LISBON (MNI) – Portugal unveiled a 2013 budget on Monday that, as
expected, slashed spending and imposed heavy tax increases in an effort
to hit the deficit target required by the country’s E78 billion bailout.

Finance Minister Vitor Gaspar confirmed that the deficit would fall
to E7.5 billion, or 4.5% of GDP, thanks to spending cuts totalling E2.7
billion and a range of tax increases. The government’s deficit target
this year is 5%.

“Portugal is experiencing a time of very demanding adjustment,”
Gaspar told a press conference. He said that the adjustment process was
like a “marathon,” but that going back was “incomprehensible.”
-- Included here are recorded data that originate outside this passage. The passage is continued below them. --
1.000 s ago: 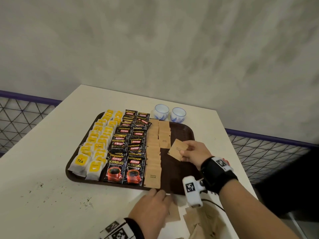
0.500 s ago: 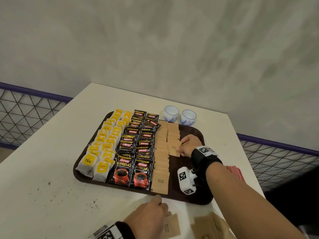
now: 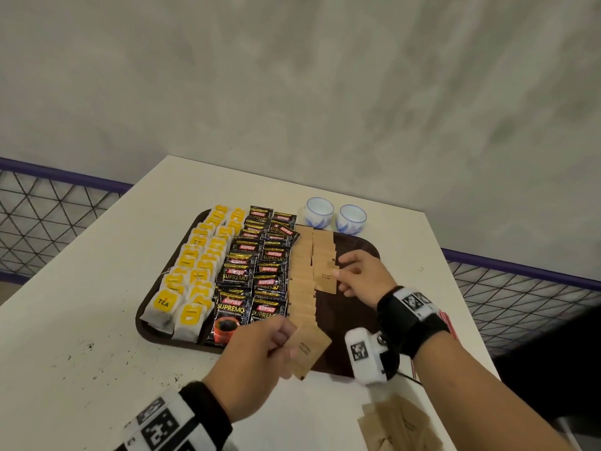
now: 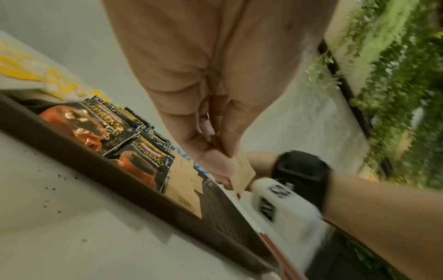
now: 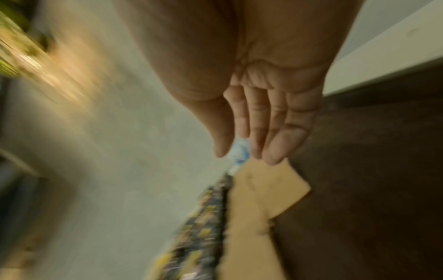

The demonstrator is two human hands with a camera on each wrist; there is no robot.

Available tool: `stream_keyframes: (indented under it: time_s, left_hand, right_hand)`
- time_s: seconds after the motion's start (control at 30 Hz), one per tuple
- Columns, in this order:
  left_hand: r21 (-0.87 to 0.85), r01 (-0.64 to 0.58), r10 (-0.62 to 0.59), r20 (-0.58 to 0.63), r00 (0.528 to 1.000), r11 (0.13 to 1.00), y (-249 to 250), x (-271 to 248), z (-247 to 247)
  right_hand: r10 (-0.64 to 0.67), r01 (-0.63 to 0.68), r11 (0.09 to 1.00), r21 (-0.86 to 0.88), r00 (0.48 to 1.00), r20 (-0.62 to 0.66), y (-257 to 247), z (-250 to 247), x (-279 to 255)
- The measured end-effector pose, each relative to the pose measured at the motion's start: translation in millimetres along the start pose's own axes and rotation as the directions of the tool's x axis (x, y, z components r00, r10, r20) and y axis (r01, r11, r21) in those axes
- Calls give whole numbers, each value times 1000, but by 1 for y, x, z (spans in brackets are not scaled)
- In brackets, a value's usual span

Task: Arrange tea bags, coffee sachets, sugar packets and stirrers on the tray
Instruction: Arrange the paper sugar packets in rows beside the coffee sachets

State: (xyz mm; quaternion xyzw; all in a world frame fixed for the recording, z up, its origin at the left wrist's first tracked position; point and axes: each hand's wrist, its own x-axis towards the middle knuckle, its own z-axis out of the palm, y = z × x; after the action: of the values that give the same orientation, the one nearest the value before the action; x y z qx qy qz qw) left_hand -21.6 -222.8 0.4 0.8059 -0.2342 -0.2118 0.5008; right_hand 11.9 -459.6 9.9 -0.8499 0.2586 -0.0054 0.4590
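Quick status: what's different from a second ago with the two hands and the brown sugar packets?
The right hand set its brown packet at the near end of the second sugar row and let go; its fingers are now straight beside it. The left hand, which rested on loose packets on the table, has lifted one packet and pinches it over the tray near edge. Tea bags, coffee sachets and cups stayed.

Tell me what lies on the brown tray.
On the brown plastic tray: yellow-labelled tea bags, black coffee sachets, brown paper sugar packets. The left hand covers the sachets' near end.
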Motion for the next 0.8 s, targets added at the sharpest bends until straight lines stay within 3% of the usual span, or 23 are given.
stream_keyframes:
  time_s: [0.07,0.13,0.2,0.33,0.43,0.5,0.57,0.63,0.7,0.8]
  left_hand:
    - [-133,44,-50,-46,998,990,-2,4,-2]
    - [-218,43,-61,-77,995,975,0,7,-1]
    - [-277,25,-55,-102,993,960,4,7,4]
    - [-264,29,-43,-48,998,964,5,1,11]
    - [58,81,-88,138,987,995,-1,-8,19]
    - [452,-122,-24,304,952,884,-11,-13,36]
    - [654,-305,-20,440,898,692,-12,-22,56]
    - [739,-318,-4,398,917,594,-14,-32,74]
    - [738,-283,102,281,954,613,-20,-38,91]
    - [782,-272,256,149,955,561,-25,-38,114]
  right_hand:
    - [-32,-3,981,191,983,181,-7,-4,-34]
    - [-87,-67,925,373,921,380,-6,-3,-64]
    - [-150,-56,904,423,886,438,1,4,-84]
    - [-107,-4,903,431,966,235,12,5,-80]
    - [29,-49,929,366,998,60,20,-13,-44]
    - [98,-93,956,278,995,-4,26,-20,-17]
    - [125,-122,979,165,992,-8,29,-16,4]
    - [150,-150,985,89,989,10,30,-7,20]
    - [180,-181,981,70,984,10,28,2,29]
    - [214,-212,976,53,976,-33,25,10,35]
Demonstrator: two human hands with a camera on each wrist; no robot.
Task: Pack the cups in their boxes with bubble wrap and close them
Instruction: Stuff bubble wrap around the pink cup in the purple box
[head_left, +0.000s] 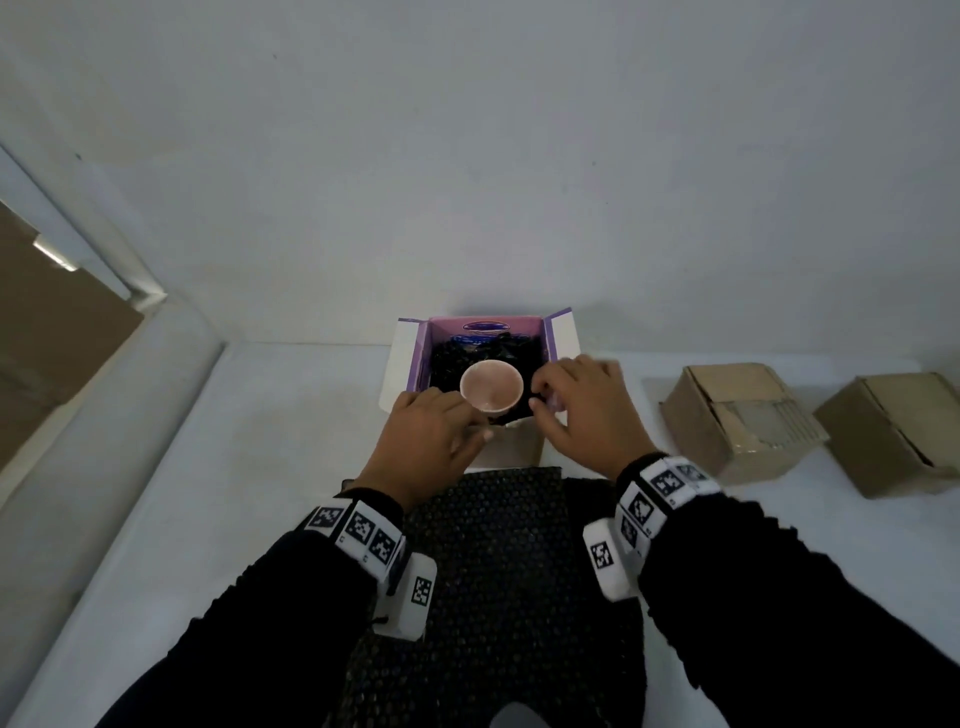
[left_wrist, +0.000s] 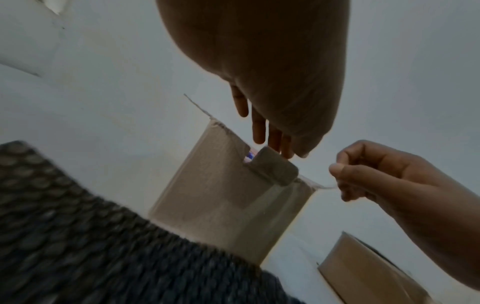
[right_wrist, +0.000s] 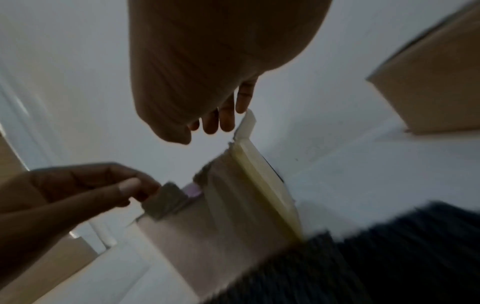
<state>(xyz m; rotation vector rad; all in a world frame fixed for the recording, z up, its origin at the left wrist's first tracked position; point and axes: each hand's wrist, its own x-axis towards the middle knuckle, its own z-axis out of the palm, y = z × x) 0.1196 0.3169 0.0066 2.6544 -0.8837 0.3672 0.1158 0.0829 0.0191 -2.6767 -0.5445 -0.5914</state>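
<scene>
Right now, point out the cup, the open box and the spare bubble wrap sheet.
cup (head_left: 491, 387): head view, inside of the bowl.
open box (head_left: 402, 358): head view, white left flap.
bubble wrap sheet (head_left: 498, 561): head view, middle of the sheet between the wrists.

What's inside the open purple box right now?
The pink cup, upright on black bubble wrap lining the purple box. The box's bottom and the cup's base are covered.
</scene>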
Portugal is going through its worst recession since the 1970s, with
the economy expected to contract by 1% in 2013 after an expected 3%
decline this year. Strict austerity has sharply reduced domestic demand
while lower labor costs have helped exports to rebound.
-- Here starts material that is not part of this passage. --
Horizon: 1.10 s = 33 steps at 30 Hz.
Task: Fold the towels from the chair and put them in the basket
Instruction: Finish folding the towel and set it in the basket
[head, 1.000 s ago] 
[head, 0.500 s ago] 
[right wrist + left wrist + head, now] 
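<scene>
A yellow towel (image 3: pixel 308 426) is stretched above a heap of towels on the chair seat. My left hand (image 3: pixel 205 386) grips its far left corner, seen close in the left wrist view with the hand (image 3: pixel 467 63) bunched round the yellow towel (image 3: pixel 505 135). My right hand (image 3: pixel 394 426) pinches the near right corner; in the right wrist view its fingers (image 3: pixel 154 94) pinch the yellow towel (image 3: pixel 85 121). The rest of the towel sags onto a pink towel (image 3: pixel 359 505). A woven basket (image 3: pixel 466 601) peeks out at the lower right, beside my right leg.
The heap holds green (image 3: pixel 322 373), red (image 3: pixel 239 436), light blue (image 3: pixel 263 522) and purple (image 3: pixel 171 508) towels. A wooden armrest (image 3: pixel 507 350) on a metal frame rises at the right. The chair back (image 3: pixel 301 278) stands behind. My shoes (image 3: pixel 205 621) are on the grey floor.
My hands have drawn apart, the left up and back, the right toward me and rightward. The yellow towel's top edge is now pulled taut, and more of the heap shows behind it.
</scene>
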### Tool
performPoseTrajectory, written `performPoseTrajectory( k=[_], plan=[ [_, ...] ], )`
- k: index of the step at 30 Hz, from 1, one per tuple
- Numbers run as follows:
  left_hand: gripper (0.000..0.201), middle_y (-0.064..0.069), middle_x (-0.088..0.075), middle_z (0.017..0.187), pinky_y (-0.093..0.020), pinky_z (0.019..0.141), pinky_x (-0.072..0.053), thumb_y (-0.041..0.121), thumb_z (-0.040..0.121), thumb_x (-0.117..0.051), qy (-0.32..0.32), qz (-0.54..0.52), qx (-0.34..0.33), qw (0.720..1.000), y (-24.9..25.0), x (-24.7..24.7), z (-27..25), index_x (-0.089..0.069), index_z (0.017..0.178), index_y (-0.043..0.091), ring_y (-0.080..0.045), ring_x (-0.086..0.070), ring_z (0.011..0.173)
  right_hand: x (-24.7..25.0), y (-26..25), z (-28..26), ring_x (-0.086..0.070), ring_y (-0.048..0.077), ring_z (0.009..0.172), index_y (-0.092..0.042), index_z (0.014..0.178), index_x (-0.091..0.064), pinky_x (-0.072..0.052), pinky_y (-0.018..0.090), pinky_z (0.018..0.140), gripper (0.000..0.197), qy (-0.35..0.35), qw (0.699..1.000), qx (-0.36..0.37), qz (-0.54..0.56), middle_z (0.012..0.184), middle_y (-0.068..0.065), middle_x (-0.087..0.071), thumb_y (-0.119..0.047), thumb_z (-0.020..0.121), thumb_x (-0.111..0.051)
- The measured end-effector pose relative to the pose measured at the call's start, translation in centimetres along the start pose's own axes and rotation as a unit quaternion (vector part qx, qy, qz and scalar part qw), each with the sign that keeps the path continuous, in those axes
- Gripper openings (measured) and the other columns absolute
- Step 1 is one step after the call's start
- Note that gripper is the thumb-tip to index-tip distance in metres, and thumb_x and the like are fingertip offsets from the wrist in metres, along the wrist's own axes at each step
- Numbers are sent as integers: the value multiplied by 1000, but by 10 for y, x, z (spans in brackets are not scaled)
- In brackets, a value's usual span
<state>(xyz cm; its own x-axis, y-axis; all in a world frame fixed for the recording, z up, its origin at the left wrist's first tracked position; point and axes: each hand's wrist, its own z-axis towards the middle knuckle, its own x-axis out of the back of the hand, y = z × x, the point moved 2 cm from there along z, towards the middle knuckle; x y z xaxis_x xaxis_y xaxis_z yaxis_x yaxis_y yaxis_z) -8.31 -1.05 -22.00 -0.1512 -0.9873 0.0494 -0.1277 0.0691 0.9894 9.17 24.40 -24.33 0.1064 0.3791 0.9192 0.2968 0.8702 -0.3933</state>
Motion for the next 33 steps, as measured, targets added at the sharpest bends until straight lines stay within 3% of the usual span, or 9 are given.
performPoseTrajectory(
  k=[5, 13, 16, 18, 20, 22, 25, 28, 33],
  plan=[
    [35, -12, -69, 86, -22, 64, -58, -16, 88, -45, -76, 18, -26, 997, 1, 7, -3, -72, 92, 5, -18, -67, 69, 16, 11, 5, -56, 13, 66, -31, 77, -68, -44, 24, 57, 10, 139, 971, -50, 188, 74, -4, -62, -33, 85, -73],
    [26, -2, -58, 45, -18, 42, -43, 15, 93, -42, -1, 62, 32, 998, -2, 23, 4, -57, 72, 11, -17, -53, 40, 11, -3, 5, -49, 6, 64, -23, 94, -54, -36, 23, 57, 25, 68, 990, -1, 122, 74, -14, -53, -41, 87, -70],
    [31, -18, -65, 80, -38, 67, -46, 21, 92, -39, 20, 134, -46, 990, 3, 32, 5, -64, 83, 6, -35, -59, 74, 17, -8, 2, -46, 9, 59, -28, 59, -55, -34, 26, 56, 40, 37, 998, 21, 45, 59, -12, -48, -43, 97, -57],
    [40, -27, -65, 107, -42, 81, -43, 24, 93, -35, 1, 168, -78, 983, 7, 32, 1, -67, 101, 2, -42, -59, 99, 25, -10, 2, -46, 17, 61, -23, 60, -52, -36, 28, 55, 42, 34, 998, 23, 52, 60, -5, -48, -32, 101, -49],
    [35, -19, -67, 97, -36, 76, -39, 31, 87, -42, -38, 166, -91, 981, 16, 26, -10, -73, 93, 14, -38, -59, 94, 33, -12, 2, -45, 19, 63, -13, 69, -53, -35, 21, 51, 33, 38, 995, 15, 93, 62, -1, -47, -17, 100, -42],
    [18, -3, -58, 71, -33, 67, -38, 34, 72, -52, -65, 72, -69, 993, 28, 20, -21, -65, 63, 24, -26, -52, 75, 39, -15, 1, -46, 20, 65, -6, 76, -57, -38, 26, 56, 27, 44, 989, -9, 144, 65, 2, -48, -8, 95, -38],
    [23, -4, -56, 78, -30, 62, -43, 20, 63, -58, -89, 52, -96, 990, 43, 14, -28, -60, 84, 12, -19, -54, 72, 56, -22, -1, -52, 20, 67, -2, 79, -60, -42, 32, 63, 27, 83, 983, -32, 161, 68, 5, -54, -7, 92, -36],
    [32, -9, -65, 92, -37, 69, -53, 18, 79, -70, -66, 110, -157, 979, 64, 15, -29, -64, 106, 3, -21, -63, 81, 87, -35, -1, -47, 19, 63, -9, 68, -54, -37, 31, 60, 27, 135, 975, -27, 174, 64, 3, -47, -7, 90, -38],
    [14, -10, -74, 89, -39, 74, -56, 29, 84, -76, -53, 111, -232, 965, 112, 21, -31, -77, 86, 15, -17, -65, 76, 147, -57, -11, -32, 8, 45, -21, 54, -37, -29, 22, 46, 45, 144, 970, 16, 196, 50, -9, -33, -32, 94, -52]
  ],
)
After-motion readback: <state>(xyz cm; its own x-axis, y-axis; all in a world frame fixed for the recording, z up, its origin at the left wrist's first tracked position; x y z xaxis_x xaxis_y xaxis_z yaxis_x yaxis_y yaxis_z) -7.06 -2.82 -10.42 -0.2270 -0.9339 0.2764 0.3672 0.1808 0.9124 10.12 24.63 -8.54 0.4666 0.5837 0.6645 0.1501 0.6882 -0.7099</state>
Gaspar said that total internal demand was expected to fall by 2.9%
next year, while the export sector was expected to grow further.

As expected, the 2013 budget boosts the average income tax rate to
11.8% from 9.8%. When taking account of a special tax surcharge for
2013 of 4% for incomes above the minimum wage and a 2.5% “solidarity”
tax for highest tax bracket, the tax rate will rise to 13.2%.

The budget cuts of E2.7 billion will fall heavily on government
payrolls, with a minimum of 10,000 workers expected to lose their jobs
next year, the Secretary of State of Public Administration, Helder
Rosalino, told the press conference. Total unemployement is expected to
rise to 16.4%.

Gaspar said that the government had, in effect, little choice to
but to adopt the cuts and tax increases as it was the only way to
successfully conclude its fifth bailout review by international
creditors in September and unblock the next aid tranche.

“Our margin for error was very reduced,” Gaspar said. “Rejecting
the budget is rejecting the adjustment program,” he said.